In the House, those legislative and oversight responsibilities are divvied up between two panels: Oversight and Government Reform, which oversees government IT security governance, and Homeland Security, which handles legislation and matters involving DHS and the protection of the nation's critical infrastructure.The current chairman of the House Oversight and Government Reform Committee, Rep. Darrell Issa, R-Calif., will continue in that role. The Homeland Security Committee gets a new chairman, Rep., Michael McCaul, R-Texas. He replaces Rep. Peter King, R-N.Y. Unlike the Democrats, the Republicans have term limits on how long a member can serve as the chair and/or ranking member of a committee, and King's time is up. [Time also is up for Sen. Susan Collins, R-Maine, the current ranking member of the Senate Homeland Security and Governmental Affairs Committee and Cybersecurity Act cosponsor, who served as its chair when the GOP held a Senate majority].
McCaul, like Carper, isn't a cybersecurity novice. He cofounded with Rhode Island Democratic Rep. James Langevin the Congressional Cybersecurity Caucus and served as a co-chair of the Commission on Cybersecurity for the 44th Presidency, a public-private panel that developed and presented recommendations to President Obama to secure cyberspace.
New Chairmen Speak Out
Over the years, we've interviewed Carper and McCaul on cybersecurity. Here are those interviews:
- FISMA Reforms Outlined: Sen. Tom Carper
- Carper Gives White House Incomplete on Cybersecurity Performance
- Reasoning Behind Enhancing DHS Infosec Prowess
- Sen. Carper: Federal Infosec Efficiencies Needed
- McCaul Sees Colleagues as Failing to Grasp Urgency of Cyber Threat
Other committees also provide oversight over aspects of cybersecurity, such as the Armed Services Committees in both houses, whose incumbent chairs Rep. Howard "Buck" McKeon, R-Calif., and Michigan's Levin will continue in their roles. Both of those panels have oversight over Defense Department IT security. Similarly, the chairs of the Senate and House Permanent Select Committees on Intelligence, Sen. Dianne Feinstein, D-Calif., and Rep. Mike Rogers, R-Mich., will remain in the same in the new Congress, as will Sen. Jay Rockefeller, D-W.Va., and Rep. Fred Upton, R-Mich., chairmen of the Senate Commerce, Science and Transportation Committee and House Energy and Commerce Committee, which deal with IT security in the private sector.
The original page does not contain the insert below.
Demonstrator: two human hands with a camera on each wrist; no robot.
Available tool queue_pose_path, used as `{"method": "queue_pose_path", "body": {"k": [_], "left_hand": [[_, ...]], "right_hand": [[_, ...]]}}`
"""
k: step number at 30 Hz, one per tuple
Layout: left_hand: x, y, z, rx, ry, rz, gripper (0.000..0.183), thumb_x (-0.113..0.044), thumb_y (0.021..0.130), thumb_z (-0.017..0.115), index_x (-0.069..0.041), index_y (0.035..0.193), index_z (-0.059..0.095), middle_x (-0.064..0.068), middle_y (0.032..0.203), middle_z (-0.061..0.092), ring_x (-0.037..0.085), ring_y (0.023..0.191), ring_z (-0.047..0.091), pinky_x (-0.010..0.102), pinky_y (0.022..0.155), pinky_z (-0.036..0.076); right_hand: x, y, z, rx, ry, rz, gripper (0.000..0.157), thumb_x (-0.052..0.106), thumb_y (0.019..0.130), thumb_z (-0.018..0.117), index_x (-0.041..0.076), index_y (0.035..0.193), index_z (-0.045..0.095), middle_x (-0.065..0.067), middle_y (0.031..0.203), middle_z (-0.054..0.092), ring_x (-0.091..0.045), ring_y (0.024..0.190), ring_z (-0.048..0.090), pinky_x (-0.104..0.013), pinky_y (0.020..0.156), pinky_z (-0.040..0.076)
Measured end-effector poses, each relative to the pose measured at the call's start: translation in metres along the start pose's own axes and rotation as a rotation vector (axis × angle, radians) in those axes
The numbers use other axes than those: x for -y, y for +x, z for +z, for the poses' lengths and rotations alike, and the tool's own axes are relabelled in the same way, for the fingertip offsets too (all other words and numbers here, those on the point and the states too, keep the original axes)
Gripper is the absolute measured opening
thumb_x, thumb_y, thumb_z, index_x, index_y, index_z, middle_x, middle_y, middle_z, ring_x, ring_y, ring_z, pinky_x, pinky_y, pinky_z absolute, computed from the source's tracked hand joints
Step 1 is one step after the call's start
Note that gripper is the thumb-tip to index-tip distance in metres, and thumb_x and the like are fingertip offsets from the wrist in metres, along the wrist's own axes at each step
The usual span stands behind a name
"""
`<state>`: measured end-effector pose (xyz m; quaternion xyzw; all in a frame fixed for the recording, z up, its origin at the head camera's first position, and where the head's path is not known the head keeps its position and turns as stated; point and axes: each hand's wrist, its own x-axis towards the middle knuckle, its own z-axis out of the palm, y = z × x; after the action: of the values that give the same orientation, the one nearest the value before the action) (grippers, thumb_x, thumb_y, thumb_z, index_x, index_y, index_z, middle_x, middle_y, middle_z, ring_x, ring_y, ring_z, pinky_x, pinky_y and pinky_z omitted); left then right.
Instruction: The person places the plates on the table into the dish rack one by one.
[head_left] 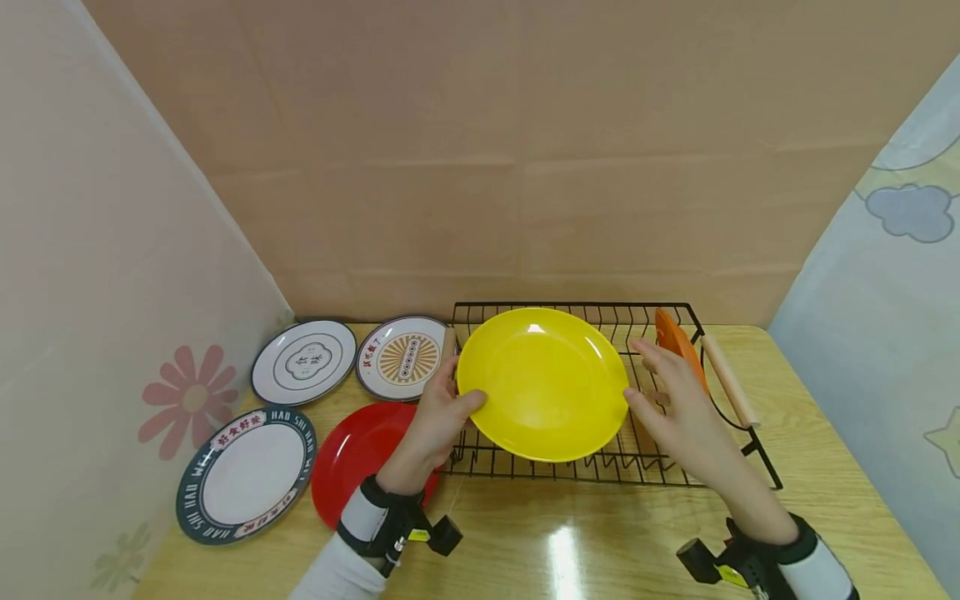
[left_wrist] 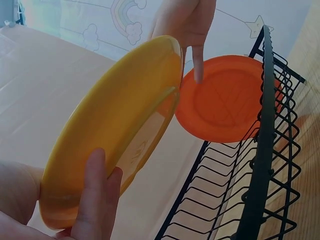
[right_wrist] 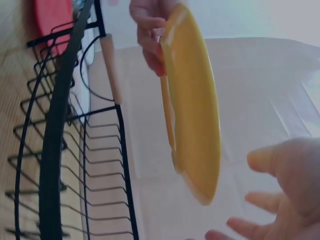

While the chair of the Senate Judiciary Committee, Patrick Leahy, D-Vt., stays the same, the head of its House counterpart will change. Rep. Bob Goodlatte, R-Va., takes over from Rep. Lamar Smith, R-Texas, as chairman of the committee that provides oversight and legislative resolutions on privacy and intellectual property matters.
Though some of the faces will be new, at least as committee chairs, these leaders will address in the new Congress that convenes in January many of the same cybersecurity issues that failed to gain a consensus in the 112th Congress, such as DHS's responsibilities in governing IT security among civilian agencies and the role of the federal government, if any, in regulating security among the privately owned critical national IT infrastructure. And, with rapidly evolving technology and a more dangerous threat landscape, getting that consensus will be more important than ever to the nation.